MaxCompute does not provide Graph development plugins for users. However, you can develop the MaxCompute Graph program based on Eclipse. The development process is as follows:
  1. Compile Graph codes and perform basic tests using local debugging.
  2. Perform cluster debugging and verify the result.

Example

This section uses the SSSP algorithm as an example to describe how to use  Eclipse to develop and debug a Graph program.

Procedure

  1. Create a Java project, for example, graph_examples.
  2. Add the JAR package in the lib directory of the MaxCompute client to Build Path of the Eclipse project.  The following figure shows a configured Eclipse project:

  3. Develop a MaxCompute Graph program.

    In the actual development process, an example (such as SSSP) is often copied and then modified.  In this example, only the  package path is changed to package com.aliyun.odps.graph.example.

  4. Compile and build the package.

    In an Eclipse environment, right-click the source code directory (the src directory in the figure) and select Export > Java > JAR file to generate a  JAR package.
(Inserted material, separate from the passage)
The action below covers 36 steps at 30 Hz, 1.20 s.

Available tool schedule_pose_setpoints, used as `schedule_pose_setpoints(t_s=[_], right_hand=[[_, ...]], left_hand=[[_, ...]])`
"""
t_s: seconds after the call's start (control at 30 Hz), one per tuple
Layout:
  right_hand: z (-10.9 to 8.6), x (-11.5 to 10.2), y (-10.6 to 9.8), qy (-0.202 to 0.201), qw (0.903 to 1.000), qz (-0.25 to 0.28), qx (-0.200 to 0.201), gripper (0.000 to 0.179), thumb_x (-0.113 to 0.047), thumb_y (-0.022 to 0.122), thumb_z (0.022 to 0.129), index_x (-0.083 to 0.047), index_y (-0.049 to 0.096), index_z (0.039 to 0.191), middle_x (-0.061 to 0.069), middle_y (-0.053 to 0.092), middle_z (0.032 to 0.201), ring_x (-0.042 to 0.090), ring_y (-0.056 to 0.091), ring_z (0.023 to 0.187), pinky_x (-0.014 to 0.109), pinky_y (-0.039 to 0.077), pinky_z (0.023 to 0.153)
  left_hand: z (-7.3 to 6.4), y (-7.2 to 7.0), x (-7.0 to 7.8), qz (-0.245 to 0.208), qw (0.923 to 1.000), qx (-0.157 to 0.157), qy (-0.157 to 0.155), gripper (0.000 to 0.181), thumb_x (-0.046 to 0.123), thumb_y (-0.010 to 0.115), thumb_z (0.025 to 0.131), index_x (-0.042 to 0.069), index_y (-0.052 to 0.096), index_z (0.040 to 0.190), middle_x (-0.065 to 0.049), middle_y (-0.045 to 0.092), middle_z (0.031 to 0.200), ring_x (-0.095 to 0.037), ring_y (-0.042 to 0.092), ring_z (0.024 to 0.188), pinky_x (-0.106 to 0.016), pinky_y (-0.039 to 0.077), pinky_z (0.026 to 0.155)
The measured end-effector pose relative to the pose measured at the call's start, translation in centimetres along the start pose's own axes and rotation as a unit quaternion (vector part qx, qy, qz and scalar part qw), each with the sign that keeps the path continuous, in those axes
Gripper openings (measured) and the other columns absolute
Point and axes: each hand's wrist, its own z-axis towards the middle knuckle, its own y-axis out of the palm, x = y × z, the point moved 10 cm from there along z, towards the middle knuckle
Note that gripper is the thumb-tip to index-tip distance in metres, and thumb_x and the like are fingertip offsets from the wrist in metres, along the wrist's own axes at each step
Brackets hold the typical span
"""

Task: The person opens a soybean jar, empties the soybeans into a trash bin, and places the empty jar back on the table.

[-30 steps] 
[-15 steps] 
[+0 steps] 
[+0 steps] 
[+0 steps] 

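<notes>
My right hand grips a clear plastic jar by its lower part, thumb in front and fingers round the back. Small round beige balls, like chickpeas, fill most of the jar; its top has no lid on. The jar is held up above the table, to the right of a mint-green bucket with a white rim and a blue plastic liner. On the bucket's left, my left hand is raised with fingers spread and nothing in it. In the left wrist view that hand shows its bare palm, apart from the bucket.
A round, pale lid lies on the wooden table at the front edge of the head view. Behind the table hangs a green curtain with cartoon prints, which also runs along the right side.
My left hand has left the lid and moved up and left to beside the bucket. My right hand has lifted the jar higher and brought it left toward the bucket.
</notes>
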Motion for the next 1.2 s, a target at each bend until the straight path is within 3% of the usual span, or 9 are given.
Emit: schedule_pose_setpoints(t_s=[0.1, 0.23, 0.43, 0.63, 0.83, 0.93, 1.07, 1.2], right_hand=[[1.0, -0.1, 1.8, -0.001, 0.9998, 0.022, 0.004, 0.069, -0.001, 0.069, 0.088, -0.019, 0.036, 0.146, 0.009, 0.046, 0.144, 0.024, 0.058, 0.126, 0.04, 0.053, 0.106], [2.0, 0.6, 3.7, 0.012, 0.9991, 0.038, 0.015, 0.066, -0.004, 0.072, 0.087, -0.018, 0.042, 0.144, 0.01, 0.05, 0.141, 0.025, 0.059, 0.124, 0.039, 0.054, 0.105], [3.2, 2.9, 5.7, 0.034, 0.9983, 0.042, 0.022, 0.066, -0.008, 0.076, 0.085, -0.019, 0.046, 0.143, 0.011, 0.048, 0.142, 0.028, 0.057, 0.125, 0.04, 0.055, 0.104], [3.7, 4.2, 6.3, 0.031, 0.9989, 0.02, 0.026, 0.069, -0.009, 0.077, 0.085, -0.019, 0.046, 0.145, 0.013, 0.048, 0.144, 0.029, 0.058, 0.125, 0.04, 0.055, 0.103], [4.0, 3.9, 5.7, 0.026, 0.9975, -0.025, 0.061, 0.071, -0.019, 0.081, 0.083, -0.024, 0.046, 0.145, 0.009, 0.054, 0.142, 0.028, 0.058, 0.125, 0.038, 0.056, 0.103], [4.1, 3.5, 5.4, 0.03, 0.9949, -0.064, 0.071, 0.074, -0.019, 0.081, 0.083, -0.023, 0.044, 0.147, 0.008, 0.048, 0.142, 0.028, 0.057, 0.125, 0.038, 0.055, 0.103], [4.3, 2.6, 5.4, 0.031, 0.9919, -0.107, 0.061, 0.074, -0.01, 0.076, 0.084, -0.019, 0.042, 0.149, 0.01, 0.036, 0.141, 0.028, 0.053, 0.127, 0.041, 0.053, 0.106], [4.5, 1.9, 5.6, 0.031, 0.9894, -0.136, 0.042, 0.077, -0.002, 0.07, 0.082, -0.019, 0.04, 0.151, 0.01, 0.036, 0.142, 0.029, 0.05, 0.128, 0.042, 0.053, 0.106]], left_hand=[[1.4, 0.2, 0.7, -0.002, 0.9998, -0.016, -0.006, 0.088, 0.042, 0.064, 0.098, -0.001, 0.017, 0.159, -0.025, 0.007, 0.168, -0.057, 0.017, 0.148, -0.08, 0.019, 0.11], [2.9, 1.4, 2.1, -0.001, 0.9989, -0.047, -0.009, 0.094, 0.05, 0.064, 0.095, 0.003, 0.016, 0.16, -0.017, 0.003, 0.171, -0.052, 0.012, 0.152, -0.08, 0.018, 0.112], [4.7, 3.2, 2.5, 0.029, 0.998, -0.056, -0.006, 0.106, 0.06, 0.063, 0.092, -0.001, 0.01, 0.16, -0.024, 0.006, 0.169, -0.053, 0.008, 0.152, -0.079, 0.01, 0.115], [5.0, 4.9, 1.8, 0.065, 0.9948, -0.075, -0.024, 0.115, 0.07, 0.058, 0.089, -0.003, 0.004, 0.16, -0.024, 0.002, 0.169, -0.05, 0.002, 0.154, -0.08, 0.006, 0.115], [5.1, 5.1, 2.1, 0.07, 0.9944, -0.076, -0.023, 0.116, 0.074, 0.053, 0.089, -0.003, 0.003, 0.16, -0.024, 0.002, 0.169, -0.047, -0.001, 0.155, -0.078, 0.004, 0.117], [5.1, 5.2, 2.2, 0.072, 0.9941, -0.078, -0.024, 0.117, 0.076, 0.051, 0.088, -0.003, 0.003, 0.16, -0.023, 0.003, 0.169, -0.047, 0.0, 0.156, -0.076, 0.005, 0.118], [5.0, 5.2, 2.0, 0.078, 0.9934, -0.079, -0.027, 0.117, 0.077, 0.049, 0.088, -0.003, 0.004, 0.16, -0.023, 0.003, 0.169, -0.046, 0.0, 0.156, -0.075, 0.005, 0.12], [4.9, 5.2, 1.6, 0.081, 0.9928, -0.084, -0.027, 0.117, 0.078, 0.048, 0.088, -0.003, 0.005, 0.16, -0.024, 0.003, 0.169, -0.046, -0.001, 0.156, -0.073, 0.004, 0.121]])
Select the path for storing the target JAR  package, for example, D:\\odps\\clt\\odps-graph-example-sssp.jar.

  5. Use the MaxCompute console to run SSSP. For more information about the related operations, see Run Graph in “Quick start”.
Note
For more information about the related development procedure, see Introduction on the Graph development plug-in.

Local Debugging

MaxCompute Graph supports the local debugging mode. Use Eclipse to perform breakpoint debugging.

Procedure

  1. Download an odps-graph-local maven package.
  2. Select the Eclipse project, right-click the main program file (including the main function) of the Graph job, and configure its running parameters (by selecting Run As > Run  Configurations).
  3. On the Arguments tab page, set Program arguments to 1 sssp_in  sssp_out as the input parameter of the main program.
  4. On the Arguments tab page, set VM arguments to the following:
    -Dodps.runner.mode=local
    -Dodps.project.name=<project.name>
    -Dodps.end.point=<end.point>
    -Dodps.access.id=<access.id> 
    -Dodps.access.key=<access.key>
    


  5. If MapReduce is in local mode (the value of odps.end.point is not specified), you must create the sssp_in and sssp_out tables in the warehouse and add data for  sssp_in.  Input data is listed as follows:
    1,"2:2,3:1,4:4"
    2,"1:2,3:2,4:1"
    3,"1:1,2:2,5:1"
    4,"1:4,2:1,5:1"
    5,"3:1,4:1"

    For more information about  the warehouse, see MapReduce  local running.

  6. Click Run.
    Note
    Check the settings of  conf/odps_config.ini in the MaxCompute client to set parameters. The preceding parameters are commonly used. Other parameters are described as follows:
    • odps.runner.mode: The parameter value is local. This parameter is required for the local debugging function.
    • odps.project.name: (Required). Specifies the current project.
    • odps.end.point: (Optional). Specifies the address of the current MaxCompute service.  If this parameter is not specified, metadata of tables or resources is only read from the warehouse, and an exception is thrown when the address does not exist. If this parameter is specified, data is read from the warehouse first, and then from remote MaxCompute if the address does not exist.
    • odps.access.id: Indicates the ID to connect to the MaxCompute service. This parameter is valid only when odps.end.point is specified.
    • odps.access.key: Indicates the key to connect to the MaxCompute service. This parameter is valid  only when odps.end.point is specified.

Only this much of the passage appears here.